The board will accept public comments on the revised standards through Aug. 21, before evaluating the feedback. The actual timetable for finalizing the document will depend on the comments received, according to its General Counsel Leo Rydzewski.
Among the more significant revisions, are new guidelines for providing digital advice and recommending that clients work with other professionals, such as an accountant or an attorney.
Concerning digital advice, the new standard "reflects the important role that technology plays in the delivery of professional services," Rydzewski says. "It begins with the obligation that a CFP professional must exercise reasonable care and judgment when selecting, using or recommending any software, digital advice tool or other technology while providing professional services. The CFP professional,” he adds, “must also have a reasonable understanding of the assumptions and the outcomes that the technology employs and a reasonable basis for believing that the technology produces reliable, objective and appropriate outcomes."
The CFP Board is also looking to increase the accountability of advisors who bring in outside professionals to augment their work with clients. The proposed standard that governs "recommending, engaging and working with additional persons" would require advisors to conduct due diligence when bringing in outside professionals and to disclose any compensation arrangements that could create conflicts of interest.

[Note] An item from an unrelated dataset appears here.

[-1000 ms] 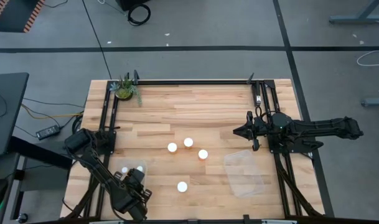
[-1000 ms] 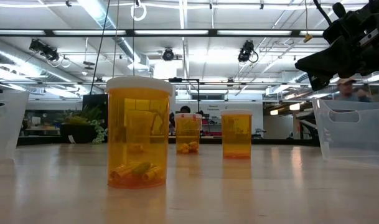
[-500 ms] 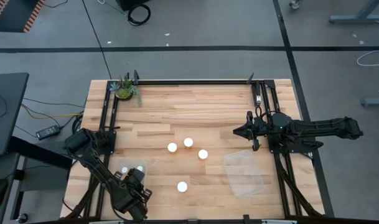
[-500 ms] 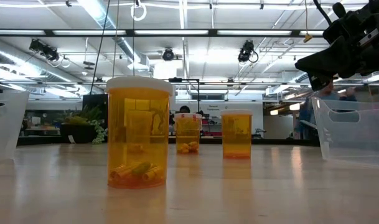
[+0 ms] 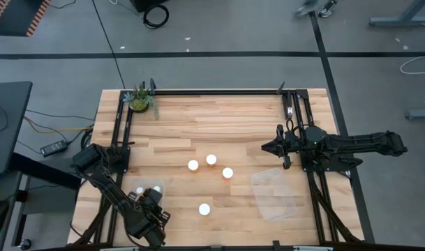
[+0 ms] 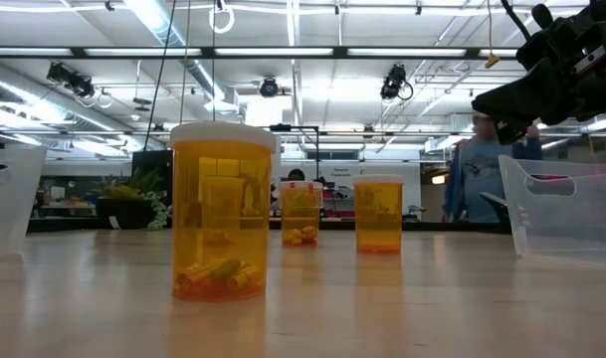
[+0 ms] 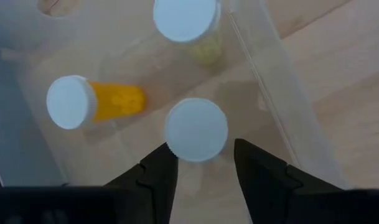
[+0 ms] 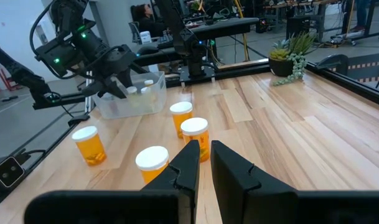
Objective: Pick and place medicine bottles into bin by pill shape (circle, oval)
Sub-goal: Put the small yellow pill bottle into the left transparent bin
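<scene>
Four medicine bottles with white caps stand on the table: three grouped mid-table (image 5: 211, 160) and one nearer the front (image 5: 204, 208), which looms large and orange in the low view (image 6: 221, 214). My left gripper (image 5: 153, 200) is open over a clear bin (image 5: 131, 186) at the front left. In the left wrist view the bin holds three bottles; its fingers (image 7: 201, 152) stand either side above one upright cap (image 7: 195, 129), another bottle (image 7: 89, 102) lies on its side, and a third (image 7: 185, 18) stands. My right gripper (image 5: 266, 148) is shut and empty, hovering at mid-right.
A second clear bin (image 5: 273, 194) sits at the front right, below my right arm. A green potted plant (image 5: 140, 101) stands at the far left corner. Black rails (image 5: 212, 90) run along the table's far edge and sides. A person (image 6: 479, 179) stands in the room beyond.
Both arms and all bottles have kept still. A person in the room behind the table has walked leftward across the low view.
</scene>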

"When engaging or recommending the selection or intention of other persons to provide services, a CFP professional is required to have a reasonable basis for the recommendation based on the person's reputation, experience and qualifications," Rydzewski says. "The standard also talks about, when engaging a person to provide services for a client, the obligation to exercise reasonable care to protect the clients' interests."
Expanded fiduciary duties
Another important change in the proposed standards expands the scope of an advisor’s fiduciary duties to a client. Under the new standards, planners would be bound by fiduciary duty in all of their work with clients, even those that fall outside planning services.
"Under the proposed revised code of ethics and standards of conduct, the fiduciary duty applies to all financial advice, which is, from CFP Board's perspective, the technically precise way of saying it applies at all times," says Rydzewski.
The CFP Board is also proposing to reinstate its former policy that defines bankruptcy as a form of "adverse conduct" that must be handled through the board's disciplinary process.
The board began revising its professional standards of conduct in December 2015 and issued its draft proposal in June of this year. Its professional conduct commission is comprised of CFP professionals representing various business and compensation models, individuals with regulatory experience and the consumer advocate Barbara Roper.
The CFP Board routinely investigates suspected violations of its standards. Remedies for advisor misconduct include letters of censure, suspension or loss of the CFP designation.